52% dos brasileiros ganharam peso na pandemia, diz Ipsos

Preocupações, isolamento e trabalho em casa, com comida sempre por perto, acendem o alerta: uma parcela cruzou a perigosa linha da compulsão alimentar

A combinação de rotina alterada, ansiedade, reclusão e finanças incertas, aliada ao trabalho em casa (com lanchinhos ao alcance da mão o tempo todo), resultou em mais um fenômeno a ser cravado na vasta conta dos efeitos pandêmicos: o aumento dos distúrbios de alimentação.

Pesquisa do Instituto Ipsos mostrou que 52% dos brasileiros engordaram ao longo do último ano e meio, e não foi pouca coisa:

A saber, a média de aumento de peso é de 6,5 quilos.

Amostra inequívoca da subida do ponteiro da balança é o fato, então, de vídeos nas redes sociais com a hashtag #transtornoalimentar estarem na casa dos 60 milhões de visualizações.

A título de vago consolo, note-se que quase todo o planeta ficou mais rechonchudo nos meses passados entre quatro paredes.

Mais grave ainda, muita gente ultrapassou o limite do eventual ataque à geladeira no meio da noite.

E, dessa maneira, ingressou no território minado de distúrbios graves como por exemplo: anorexia, bulimia e, campeão disparado, compulsão alimentar.

Válvula de escape das mais conhecidas quando a vida fica difícil:

A comida sempre por perto, seja na própria despensa, seja via aplicativos, contribuiu para desestabilizar pacientes sob controle.

E, aumentar também a triste estatística das vítimas dos distúrbios ligados à mesa.

Estudo realizado pela Universidade de Michigan, nos Estados Unidos, constatou que o número de internações de jovens sofrendo desse tipo de mal mais que dobrou nos primeiros doze meses de quarentena.

Isolamento por conta da pandemia gerou aumento de peso nas pessoas 

Na Alemanha, levantamento da Clínica Schoen Roseneck, revelou que 41% dos que tiveram alta em 2019 registraram piora dos sintomas no período em que a humanidade se isolou.

No entanto, uma nítida manifestação do crescimento dos transtornos alimentares no Brasil está na procura por tratamento nas seis principais clínicas do Rio de Janeiro e de São Paulo, que subiu até 50%.

De acordo com o psiquiatra José Carlos Appolinario, da comissão de transtornos alimentares da Associação Brasileira de Psiquiatria (ABP), os excessos, se não são tratados a tempo, vão acarretar outros problemas de saúde.

“Quase 70% dos diagnosticados com compulsão evoluem para a obesidade”, afirma.

De acordo com o Instituto Brasileiro de Geografia e Estatística (IBGE), entre a população acima de 20 anos, 26,8% são obesos.

Portanto, um índice que mais do que dobrou, então, em comparação com a pesquisa anterior, de 2003.

Praga universal, a obesidade, que afeta mais de 40% dos adultos americanos e é por si só um risco para a saúde.

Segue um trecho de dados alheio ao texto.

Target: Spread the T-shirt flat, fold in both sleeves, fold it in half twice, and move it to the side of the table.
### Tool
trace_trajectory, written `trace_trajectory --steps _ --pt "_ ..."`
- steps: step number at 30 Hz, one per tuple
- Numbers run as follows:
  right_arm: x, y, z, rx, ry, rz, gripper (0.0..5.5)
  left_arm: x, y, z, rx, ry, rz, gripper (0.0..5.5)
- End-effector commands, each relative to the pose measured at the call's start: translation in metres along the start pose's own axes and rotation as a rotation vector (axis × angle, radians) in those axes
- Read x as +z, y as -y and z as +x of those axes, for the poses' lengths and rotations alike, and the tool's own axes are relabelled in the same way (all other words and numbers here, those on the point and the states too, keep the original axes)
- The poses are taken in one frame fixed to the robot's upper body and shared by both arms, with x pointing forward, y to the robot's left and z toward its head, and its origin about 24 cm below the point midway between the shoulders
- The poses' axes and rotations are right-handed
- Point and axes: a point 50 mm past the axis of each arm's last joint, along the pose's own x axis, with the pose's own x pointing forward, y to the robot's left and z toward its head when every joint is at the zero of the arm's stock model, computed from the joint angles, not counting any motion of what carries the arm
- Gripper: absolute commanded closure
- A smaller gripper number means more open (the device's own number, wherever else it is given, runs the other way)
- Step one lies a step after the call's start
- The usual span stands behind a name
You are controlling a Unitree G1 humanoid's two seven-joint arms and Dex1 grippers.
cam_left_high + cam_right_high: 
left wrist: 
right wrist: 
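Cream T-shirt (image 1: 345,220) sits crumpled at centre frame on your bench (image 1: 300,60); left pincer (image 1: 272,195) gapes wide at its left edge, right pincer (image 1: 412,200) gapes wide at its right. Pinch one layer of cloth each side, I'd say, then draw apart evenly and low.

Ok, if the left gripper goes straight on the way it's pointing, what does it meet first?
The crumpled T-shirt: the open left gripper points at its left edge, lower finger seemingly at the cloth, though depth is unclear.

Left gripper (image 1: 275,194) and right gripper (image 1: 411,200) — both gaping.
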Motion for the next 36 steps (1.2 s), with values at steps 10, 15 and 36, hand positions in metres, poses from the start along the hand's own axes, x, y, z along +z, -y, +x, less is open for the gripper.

Também eleva as chances, portanto, de aparecimento de uma série de doenças de alto risco, como por exemplo:

Hipertensão, diabetes, hipertrofia cardíaca, câncer de bexiga, acidente vascular cerebral, infarto e também apneia de sono.

Comportamento compulsivo

Considera-se comportamento compulsivo a ingestão exagerada de alimentos em curto espaço de tempo.

Em geral, menos de duas horas a cada episódio —, contudo, mesmo sem nenhum sinal de fome.

A pessoa, então, passa a comer de forma acelerada e, em muitos casos, escondida, por vergonha de seu descontrole.

Os especialistas destacam a necessidade de os familiares estarem, portanto, sempre de olhos abertos para os sinais de distúrbios alimentares nas pessoas à sua volta.

Que incluem alterações bruscas de peso, dieta restritivas e estoques de comida escondidos pela casa.

“Elas mesmas dificilmente percebem que estão doentes”, alerta a psicóloga Patrícia Xavier, da Associação Brasileira de Transtornos Alimentares (Astral).